Djoko mengatakan, peningkatan penggunaan kendaraan yang ramah lingkungan di Indonesia dapat dilakukan dengan sejumlah cara. Selain penggunaan kendaraan berbasis listrik, juga dapat dilakukan melalui penggunaan kendaraan berbahan bakar gas atau tenaga surya.
Menurut dia, penggunaan kendaraan listrik perlu dibarengi dengan upaya menghasilkan listrik dari energi baru terbarukan (EBT) sehingga dapat mengurangi dampak perubahan iklim.
"Kalau kita bicara udara bersih pakainya tenaga surya (solar cell).
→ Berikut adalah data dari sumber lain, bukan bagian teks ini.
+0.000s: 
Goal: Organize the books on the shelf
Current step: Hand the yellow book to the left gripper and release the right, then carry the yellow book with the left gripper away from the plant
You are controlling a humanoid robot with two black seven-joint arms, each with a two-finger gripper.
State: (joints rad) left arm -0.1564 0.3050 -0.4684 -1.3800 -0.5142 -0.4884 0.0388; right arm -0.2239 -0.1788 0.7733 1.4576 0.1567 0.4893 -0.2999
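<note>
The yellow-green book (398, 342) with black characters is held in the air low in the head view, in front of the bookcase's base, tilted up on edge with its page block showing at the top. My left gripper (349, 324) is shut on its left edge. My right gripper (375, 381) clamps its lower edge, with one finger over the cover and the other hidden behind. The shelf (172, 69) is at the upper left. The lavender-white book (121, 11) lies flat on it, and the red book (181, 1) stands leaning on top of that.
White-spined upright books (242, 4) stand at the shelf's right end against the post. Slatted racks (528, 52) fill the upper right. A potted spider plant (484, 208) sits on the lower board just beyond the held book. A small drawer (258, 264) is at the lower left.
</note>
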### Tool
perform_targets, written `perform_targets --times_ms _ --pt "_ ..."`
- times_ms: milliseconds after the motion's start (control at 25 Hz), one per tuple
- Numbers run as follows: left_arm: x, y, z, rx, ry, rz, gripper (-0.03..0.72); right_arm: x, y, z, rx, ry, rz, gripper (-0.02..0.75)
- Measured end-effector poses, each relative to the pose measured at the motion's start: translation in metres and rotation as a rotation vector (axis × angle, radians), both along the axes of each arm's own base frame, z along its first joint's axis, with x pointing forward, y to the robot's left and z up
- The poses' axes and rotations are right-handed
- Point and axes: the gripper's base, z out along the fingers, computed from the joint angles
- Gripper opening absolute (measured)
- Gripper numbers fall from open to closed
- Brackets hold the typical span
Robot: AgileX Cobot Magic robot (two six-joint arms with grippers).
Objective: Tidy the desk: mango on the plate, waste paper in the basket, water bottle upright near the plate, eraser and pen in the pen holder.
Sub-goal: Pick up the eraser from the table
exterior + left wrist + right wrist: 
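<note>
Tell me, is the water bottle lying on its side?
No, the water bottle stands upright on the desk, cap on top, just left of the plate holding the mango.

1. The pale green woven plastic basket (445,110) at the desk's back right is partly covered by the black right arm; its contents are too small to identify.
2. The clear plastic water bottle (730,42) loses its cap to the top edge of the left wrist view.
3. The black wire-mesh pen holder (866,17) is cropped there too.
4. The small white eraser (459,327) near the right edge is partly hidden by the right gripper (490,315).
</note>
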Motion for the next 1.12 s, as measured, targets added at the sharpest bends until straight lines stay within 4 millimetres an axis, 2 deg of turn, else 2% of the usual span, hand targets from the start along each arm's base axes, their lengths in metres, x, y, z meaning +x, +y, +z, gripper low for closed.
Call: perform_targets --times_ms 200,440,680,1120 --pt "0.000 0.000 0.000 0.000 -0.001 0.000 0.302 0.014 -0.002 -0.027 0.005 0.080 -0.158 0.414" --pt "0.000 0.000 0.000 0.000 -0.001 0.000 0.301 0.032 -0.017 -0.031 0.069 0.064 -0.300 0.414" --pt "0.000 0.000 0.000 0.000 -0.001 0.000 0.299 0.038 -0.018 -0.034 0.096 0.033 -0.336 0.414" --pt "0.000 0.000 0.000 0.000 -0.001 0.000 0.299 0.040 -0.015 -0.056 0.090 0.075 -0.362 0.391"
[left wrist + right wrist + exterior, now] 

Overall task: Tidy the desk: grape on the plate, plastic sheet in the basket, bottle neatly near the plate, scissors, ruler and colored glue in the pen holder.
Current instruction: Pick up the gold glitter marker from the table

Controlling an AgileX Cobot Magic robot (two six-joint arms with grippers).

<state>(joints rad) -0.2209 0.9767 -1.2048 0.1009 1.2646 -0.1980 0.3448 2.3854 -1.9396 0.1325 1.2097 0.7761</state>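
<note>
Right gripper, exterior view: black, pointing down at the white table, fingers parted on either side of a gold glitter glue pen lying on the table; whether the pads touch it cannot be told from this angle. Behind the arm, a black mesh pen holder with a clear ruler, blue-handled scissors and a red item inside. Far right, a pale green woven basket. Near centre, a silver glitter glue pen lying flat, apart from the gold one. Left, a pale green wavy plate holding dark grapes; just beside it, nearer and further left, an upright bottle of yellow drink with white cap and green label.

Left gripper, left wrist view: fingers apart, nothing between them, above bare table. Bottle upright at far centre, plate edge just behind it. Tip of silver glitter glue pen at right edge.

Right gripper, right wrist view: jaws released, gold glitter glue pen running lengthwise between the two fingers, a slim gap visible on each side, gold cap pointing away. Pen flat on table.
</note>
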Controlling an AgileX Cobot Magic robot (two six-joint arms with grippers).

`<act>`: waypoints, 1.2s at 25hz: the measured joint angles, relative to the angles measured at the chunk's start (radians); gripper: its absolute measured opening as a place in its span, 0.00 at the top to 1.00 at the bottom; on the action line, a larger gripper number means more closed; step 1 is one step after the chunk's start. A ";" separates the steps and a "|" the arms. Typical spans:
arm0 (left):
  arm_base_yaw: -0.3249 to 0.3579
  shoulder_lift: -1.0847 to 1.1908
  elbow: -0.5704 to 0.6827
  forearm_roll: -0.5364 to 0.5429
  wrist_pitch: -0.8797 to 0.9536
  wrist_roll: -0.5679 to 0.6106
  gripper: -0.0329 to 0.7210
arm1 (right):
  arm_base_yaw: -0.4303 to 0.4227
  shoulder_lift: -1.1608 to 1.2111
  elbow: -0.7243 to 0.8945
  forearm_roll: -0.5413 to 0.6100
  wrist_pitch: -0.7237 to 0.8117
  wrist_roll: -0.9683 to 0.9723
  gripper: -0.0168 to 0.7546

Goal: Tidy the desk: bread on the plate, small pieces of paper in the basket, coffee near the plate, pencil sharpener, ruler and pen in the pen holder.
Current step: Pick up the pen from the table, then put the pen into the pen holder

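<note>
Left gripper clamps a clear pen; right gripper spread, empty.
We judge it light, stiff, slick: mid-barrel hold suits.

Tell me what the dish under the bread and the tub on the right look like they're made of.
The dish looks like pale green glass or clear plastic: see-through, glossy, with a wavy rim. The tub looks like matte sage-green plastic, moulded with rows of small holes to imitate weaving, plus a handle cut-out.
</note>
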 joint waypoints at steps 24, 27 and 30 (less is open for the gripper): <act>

Kalau kendaraan berbasis listrik tetapi sumber listriknya dari batu bara sama saja energi kotor," ujarnya.
Ketua Bidang Advokasi dan Kemasyarakatan MTI Pusat itu mengapresiasi langkah pemerintah yang mendorong penggunaan kendaraan ramah lingkungan secara luas.
Baca juga:
Namun demikian, diperlukan kebijakan dari hulu ke hilir terkait penggunaan kendaraan listrik, di antaranya harga kendaraan yang relatif mahal, juga ketersediaan Stasiun Pengisian Kendaraan Listrik Umum (SPKLU) yang dinilai belum memadai.
"Yang paling penting sekarang adalah mengalihkan penggunaan kendaraan pribadi ke angkutan umum. Seiring dengan itu dibarengi pilihan jenis kendaraannya, mau listrik atau yang lain," pungkasnya.
Indonesia terpilih sebagai tempat pelaksanaan pertemuan negara-negara kelompok G20 tahun 2022. Perhelatan tingkat dunia itu akan diadakan di Bali, dengan mengangkat salah satu tema pembahasan yakni mewujudkan energi bersih, atau yang dikenal energi baru terbarukan (EBT).
Isu energi bersih dipilih Indonesia karena dunia kini sedang dalam ancaman perubahan iklim dan pemanasan global.